Menu

Espace aérien interinsulaire : ciel ouvert pour Islands Airline

Espace aérien interinsulaire : ciel ouvert pour Islands Airline
La décision était attendue, elle a été confirmée lundi dernier par le tribunal administratif : la SAS Islands Airline va pouvoir officier, à partir de Tahiti, sur les îles de Bora Bora, Raiatea, Huahine, Rangiroa, Nuku Hiva, Tubuai et Hao, ainsi que les îles Cook et Samoa. Le Pays a donc perdu son bras de fer pour empêcher toute concurrence à l’opérateur historique Air Tahiti, à qui incombe la desserte de lignes non rentables au nom du service public. La guerre des prix devrait débuter dès que le nouvel opérateur disposera de son avion, l’année prochaine.
LO

Société : Makatea, sujet de thèse australienne

Société : Makatea, sujet de thèse australienne
Nicholas Hoare, étudiant à l’Australian National University de Canberra, prépare une thèse pour la fin du premier trimestre 2019 sur les aspects environnementaux et sociaux de l’ère minière.
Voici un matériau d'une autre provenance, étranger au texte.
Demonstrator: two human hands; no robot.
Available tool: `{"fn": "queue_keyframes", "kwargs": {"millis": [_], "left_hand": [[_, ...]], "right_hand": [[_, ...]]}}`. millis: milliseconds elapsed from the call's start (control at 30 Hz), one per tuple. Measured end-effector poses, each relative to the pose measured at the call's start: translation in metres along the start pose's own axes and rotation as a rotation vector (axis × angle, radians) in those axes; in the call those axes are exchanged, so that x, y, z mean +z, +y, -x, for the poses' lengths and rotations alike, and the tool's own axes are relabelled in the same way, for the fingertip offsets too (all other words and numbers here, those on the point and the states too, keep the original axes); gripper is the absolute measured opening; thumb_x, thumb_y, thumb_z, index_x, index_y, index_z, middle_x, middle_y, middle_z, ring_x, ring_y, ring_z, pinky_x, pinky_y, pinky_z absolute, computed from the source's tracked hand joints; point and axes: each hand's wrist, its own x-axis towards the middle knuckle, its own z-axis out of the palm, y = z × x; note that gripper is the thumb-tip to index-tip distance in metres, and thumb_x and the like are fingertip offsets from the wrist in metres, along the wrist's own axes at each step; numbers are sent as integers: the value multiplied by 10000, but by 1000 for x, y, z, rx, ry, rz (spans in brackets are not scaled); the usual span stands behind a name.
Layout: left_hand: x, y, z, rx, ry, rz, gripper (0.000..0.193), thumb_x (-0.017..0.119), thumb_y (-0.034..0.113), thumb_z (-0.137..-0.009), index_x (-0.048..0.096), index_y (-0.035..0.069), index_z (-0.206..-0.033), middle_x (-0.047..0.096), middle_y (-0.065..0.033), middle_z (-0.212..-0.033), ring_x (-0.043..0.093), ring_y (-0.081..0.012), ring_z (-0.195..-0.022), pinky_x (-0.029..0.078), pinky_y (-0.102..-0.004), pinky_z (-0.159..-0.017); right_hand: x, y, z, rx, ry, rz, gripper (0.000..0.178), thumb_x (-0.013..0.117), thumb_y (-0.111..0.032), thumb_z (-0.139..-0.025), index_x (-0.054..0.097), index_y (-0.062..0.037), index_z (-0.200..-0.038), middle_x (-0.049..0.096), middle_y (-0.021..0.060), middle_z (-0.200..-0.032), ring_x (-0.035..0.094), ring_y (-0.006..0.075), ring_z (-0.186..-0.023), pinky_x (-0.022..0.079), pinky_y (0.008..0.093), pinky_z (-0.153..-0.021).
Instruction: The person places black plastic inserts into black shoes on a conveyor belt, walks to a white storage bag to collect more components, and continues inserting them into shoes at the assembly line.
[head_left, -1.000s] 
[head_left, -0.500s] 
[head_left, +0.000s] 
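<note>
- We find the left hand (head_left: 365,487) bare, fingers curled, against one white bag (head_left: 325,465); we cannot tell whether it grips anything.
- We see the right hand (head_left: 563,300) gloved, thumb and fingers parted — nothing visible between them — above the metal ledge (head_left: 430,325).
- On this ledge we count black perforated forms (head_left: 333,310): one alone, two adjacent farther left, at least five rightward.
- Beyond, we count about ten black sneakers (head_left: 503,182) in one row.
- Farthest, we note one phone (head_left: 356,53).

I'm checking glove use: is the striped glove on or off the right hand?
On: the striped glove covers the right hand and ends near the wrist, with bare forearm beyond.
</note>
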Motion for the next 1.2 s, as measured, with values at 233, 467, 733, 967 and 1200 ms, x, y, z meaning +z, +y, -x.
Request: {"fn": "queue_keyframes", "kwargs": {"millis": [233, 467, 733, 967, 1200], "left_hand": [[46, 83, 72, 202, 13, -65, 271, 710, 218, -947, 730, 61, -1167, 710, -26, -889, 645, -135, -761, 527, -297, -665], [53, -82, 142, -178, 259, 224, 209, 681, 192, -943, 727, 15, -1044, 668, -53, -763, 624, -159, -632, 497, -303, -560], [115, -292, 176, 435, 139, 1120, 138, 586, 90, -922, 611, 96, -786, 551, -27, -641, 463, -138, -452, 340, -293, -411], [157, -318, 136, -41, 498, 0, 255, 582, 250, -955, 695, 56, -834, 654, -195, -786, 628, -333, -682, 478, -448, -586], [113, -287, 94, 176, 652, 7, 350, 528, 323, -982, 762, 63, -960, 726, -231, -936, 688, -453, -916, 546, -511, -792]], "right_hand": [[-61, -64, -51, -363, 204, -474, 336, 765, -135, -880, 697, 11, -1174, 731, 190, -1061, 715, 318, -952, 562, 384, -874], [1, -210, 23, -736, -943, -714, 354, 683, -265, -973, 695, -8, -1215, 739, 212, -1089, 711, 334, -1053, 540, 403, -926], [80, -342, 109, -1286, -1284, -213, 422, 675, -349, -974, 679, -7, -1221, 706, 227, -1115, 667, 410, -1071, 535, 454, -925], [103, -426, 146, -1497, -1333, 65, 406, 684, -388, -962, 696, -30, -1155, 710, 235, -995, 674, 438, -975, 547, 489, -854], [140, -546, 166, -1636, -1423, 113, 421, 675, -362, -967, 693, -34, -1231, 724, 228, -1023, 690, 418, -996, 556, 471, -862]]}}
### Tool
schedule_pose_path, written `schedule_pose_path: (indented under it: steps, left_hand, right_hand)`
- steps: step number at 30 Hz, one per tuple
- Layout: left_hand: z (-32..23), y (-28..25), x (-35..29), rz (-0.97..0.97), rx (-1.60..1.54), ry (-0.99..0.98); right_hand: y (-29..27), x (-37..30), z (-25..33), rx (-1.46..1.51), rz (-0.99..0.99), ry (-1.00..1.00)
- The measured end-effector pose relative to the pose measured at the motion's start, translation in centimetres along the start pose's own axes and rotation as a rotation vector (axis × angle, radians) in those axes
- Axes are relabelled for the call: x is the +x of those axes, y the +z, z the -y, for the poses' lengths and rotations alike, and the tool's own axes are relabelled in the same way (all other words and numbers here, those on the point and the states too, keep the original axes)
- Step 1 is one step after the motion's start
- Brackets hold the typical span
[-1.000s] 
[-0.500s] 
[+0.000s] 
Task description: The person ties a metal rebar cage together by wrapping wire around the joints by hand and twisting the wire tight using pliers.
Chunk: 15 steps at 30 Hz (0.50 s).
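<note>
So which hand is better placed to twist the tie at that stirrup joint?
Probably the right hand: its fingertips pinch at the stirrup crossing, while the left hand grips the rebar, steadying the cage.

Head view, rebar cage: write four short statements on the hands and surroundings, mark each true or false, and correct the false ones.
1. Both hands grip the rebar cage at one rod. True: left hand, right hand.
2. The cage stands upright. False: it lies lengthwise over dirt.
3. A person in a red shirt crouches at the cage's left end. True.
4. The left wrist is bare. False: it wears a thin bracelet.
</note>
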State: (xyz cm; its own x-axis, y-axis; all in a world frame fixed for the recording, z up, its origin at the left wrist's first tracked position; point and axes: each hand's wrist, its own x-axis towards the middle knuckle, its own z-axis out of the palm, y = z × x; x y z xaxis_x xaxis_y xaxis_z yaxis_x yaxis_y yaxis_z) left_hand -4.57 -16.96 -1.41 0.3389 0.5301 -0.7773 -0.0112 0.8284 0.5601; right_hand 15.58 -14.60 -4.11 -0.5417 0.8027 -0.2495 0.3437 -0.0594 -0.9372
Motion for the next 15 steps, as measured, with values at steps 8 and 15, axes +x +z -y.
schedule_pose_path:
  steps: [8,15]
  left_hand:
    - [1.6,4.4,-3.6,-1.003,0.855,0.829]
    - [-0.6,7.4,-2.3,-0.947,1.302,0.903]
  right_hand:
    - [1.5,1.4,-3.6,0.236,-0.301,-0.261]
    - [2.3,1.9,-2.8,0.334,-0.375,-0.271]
Un chapitre sera consacré à l’île de Makatea. Sur le territoire durant deux mois et demi, il a pu rencontrer une association de défense de l’île contre l’extraction de phosphate, en la personne de Danny Pittman, mais aussi les porteurs ou soutien du projet comme Colin Randall, Julien Mai ou Étienne Faaeva.
LO

Presse : annonces légales, l’ouverture ?

Presse : annonces légales, l’ouverture ?
Le CESC a fait preuve de beaucoup d’ouverture en préconisant que le projet de loi du Pays concernant la réforme portant sur la publication des annonces légales et judiciaires intègre d’autres supports de diffusion. Actuellement cantonnées au quotidien payant La Dépêche de Tahiti ou au Journal officiel, ces annonces payantes et fort lucratives pourraient être relayées, entre autres, par le quotidien gratuit Tahiti Infos, actuellement empêché par une loi nationale du 4 janvier 1955.
Voilà qui risque d’ébranler un peu plus les murs en redressement du journal de la Fautaua et chagriner quelques-uns de ses soutiens politiques.
LO

Immobilier : l’hôtel du Tahara’a mis en vente par Sotheby’s

Capture d'écran de la vidéo réalisée par Sotheby's présentant le terrain de l'hôtel du Tahara'a.
Qui voudra bien s’acquitter des 2,5 milliards de Fcfp (21 millions d'euros, environ) que valent aujourd’hui les 12 hectares du Tahara’a de la commune d’Arue ? C’est à l’agence French Polynesia Sotheby’s International Realty d’apporter une réponse. Ce fleuron de l’hôtellerie tahitienne, à l’abandon depuis sa fermeture en janvier 1998, géré par une société où apparaît Réginald Flosse, est en vente depuis une vingtaine d’années, sans grand succès. Un projet avait bien été avancé en 2010, où il était question de restaurants, de cinémas, mais rien n’a jamais abouti, comme plus récemment il aurait été question d’un contact avec l’Église adventiste pour l’acquisition de deux hectares. Il faut souhaiter qu’un acquéreur se manifeste et que ce magnifique éperon retrouve toute sa splendeur. Il y aurait de quoi y construire un petit Mahana Beach…
LO

Pollution : Race for Water fera escale en Polynésie

Crédit photo : DR
Les équipes du catamaran Race for Water feront escale en Polynésie, du 6 octobre au 5 novembre prochains. Créée en 2010 par le Suisse Marco Simeoni, la fondation éponyme lutte contre la pollution plastique des océans. Engagé sur une odyssée de cinq ans (2017-2021), le navire ambassadeur sillonne toutes les mers du globe afin d’étudier "les impacts des plastiques sur l’environnement marin, sensibiliser et proposer des solutions". Naviguant exclusivement aux énergies renouvelables, ce bateau révolutionnaire se rendra à Tahiti, Moorea, Bora Bora et Tetiaroa.
DS

Édition : le journal marquisien d’Edward Robarts enfin traduit !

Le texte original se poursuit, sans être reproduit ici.